Concert Review: The National at the Chicago Theatre

Categories: Chicago Sun-Times

BY MARK GUARINO | THE CHICAGO SUN-TIMES

The National, if they weren’t making music, looks like they could be buzzing around the office of a start-up internet company.

The band of brothers (two sets) and lead vocalist Matt Berninger are indeed masters of understatement, both in their demure fashion sense and music. But Tuesday at the Chicago Theater proved why that low-key approach is so appealing right now. Unlike the group bombast of Arcade Fire, or the experimental interplay of Radiohead, The National covers the middle ground: This is a band with strongly-guided highs and lows that sound deeply personal, with minimalist structures that make even the most somber moments sound stately.

The band’s 100-minute show at the Chicago Theatre Tuesday, the first of four sold-out nights, showcased the majority of songs from “Trouble Will Find Me” (4AD), its sixth album. Those songs represent the band’s transition into a true force to be reckoned with on the big stage: The twin guitar interplay of brothers Bryce Dessner and Aaron Dessner slowly building songs like “Don’t Swallow the Cap” through lushly interwoven melody lines. On “I Need My Girl,” a neatly crafted ballad that incorporates tufts of noise, and melting horns.

There were screaming punk moments (“Abel”), and stomping guitar anthems (“Fake Empire”), but what made even those masterful is the band’s sense of control and orchestration. Every flourish and crescendo appeared tightly wound and released at the right time. Guitar solos were nonexistent, but instead those instruments — as well as a plunking piano off to the side — were used as timers to manipulate the tension in the music. Other bands might feel overwhelmed by the momentum of their music, but this one uses precision as an instrument unto itself.

Berninger can be viewed as the anti-Robert Pollard, the unkempt, woozy, and brilliantly intense frontman of Guided by Voices in that Berninger opts for dark suits instead of T-shirts, microphone clutching instead of high leg kicks, and white wine over cheap beer as his drink of choice onstage. But like Pollard, Berninger shuns the usual pretentions associated with the lead singer role and ultimately lets the music possess his movements, even if they are off the stage and crawling over rows of seats, from one end of the theater to the other (which he did during the song “Mr. November”).
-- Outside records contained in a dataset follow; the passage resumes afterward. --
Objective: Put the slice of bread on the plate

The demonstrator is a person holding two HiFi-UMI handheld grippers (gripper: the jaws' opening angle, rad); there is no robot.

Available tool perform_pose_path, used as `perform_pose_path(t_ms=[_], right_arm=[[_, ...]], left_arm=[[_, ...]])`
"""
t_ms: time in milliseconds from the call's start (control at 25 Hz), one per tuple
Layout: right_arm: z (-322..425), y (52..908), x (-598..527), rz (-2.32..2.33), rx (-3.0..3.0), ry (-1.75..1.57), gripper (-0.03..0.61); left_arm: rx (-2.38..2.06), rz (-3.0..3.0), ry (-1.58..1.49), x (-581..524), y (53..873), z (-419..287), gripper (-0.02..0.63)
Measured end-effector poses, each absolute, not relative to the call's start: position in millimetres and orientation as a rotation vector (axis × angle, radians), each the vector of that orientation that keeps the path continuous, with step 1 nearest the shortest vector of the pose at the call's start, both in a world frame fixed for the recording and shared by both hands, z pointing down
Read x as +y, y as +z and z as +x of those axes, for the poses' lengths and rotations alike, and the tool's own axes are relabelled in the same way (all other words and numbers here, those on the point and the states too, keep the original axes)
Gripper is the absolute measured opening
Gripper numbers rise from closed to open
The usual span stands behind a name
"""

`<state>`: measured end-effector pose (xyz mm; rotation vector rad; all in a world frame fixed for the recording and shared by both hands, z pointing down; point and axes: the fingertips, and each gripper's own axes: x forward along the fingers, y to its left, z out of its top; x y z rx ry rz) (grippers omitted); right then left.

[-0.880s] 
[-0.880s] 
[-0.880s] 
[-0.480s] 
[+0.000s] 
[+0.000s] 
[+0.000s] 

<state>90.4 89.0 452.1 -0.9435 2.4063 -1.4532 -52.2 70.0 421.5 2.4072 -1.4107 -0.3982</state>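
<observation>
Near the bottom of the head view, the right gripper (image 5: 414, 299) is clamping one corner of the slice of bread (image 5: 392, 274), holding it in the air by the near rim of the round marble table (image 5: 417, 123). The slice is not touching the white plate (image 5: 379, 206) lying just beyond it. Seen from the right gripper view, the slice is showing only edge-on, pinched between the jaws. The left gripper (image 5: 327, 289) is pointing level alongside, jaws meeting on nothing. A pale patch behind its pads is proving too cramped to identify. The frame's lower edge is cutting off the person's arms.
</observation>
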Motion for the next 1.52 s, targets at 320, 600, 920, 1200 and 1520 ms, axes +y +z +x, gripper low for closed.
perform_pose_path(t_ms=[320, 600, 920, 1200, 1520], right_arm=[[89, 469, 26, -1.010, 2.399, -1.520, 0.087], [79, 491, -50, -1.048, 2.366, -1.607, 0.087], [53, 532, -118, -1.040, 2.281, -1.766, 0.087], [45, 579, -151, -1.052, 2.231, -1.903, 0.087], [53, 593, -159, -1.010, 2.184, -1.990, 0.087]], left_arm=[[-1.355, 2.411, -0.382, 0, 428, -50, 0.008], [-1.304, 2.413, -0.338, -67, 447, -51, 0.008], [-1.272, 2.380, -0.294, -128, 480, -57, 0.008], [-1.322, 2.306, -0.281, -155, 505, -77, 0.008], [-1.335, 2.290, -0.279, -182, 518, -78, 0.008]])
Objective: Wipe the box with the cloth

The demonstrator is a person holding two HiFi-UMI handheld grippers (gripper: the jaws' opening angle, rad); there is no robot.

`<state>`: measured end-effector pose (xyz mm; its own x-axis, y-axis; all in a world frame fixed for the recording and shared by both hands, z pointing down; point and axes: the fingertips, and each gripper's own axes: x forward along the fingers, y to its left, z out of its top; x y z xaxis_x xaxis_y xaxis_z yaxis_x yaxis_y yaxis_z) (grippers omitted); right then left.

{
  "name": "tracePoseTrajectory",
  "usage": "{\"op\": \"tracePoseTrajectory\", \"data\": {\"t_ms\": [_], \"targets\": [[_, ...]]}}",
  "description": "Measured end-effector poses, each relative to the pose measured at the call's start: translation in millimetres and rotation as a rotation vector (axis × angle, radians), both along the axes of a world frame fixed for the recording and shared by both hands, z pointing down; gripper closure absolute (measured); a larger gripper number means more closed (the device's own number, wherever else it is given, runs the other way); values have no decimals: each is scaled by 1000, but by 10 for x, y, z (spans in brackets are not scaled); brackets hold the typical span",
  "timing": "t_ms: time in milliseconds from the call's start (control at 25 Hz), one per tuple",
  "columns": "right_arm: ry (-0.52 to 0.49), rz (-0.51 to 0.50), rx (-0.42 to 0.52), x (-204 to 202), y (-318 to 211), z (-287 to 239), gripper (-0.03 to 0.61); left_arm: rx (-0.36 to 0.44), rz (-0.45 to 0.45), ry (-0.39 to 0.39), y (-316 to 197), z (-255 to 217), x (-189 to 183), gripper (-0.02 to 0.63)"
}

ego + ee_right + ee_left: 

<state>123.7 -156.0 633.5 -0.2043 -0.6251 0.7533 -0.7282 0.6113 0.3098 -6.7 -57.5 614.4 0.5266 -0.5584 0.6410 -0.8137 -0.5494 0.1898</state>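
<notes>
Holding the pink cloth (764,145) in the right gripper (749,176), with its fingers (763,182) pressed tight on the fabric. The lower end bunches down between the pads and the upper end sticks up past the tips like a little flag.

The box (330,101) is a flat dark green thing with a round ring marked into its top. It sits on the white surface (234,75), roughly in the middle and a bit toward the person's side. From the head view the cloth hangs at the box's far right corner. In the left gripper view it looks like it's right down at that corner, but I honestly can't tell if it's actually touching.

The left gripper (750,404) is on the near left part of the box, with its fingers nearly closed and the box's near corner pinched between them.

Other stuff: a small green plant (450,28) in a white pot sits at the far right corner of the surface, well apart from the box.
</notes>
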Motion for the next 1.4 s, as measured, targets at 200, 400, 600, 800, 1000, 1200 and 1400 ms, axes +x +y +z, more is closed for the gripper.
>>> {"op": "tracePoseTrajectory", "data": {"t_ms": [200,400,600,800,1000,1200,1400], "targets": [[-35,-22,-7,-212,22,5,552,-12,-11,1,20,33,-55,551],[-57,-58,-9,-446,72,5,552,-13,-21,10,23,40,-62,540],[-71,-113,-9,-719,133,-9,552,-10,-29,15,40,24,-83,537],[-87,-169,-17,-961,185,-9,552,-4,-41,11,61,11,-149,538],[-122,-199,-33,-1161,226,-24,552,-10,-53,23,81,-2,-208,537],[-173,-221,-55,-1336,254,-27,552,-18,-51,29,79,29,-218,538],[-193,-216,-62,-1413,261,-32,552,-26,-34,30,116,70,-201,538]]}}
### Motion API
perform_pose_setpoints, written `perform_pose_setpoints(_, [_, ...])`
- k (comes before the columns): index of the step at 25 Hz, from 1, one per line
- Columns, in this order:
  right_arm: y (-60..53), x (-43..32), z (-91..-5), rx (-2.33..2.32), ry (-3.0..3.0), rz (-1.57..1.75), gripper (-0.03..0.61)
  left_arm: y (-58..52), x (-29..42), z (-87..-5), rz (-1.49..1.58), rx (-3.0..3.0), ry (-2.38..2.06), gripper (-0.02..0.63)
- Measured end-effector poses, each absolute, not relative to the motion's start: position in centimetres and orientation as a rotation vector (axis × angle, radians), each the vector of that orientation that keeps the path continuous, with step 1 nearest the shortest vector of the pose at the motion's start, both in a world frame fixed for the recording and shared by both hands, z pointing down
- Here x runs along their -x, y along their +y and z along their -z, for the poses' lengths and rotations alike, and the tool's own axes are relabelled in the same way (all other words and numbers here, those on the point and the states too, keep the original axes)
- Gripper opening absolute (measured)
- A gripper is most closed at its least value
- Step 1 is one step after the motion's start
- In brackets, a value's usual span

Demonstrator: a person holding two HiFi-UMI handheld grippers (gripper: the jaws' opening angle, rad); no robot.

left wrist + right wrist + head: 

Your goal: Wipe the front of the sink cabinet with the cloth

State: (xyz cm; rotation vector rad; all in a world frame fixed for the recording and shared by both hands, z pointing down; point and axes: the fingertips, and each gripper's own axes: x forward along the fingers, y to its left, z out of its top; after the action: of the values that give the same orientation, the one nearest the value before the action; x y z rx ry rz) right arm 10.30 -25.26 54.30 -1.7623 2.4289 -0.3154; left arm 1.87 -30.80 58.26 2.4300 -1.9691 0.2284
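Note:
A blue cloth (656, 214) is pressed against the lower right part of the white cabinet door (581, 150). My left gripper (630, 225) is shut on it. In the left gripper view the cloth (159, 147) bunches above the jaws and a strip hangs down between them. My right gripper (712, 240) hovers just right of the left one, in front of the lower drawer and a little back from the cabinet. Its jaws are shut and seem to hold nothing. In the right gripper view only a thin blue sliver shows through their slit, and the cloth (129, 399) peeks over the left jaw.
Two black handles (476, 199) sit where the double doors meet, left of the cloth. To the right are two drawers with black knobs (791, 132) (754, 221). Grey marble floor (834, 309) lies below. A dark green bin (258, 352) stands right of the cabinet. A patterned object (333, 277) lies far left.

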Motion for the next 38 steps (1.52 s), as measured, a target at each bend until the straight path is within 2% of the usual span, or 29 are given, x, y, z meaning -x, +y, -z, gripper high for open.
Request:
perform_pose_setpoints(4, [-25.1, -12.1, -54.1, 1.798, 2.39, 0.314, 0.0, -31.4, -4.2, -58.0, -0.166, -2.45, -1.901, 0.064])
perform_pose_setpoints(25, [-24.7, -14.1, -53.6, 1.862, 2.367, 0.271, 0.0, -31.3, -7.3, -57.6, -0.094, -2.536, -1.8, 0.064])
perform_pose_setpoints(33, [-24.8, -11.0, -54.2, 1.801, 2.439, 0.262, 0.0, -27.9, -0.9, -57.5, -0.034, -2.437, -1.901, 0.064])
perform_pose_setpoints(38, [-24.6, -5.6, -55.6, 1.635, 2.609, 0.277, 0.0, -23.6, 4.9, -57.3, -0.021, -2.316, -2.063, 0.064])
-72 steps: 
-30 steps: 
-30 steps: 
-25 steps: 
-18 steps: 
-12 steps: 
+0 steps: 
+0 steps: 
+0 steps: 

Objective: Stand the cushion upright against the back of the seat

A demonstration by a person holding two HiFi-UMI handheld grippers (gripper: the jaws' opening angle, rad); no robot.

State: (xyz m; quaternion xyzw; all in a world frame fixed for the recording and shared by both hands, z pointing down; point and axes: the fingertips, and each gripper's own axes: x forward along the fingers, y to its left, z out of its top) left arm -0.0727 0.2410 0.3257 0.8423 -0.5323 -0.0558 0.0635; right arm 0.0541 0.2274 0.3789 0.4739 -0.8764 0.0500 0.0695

At times Berninger nestled himself into a corner of the stage like pretending he wasn’t the guy everyone came to see. The show ended in a likewise ghostly manner: Him striking his microphone to the ground and singing “Vanderlyle Crybaby Geeks” without amplification, the crowd serving as a chorus in helping fill up the room. For a band that strikes such somber notes so beautifully, misery fared better with company.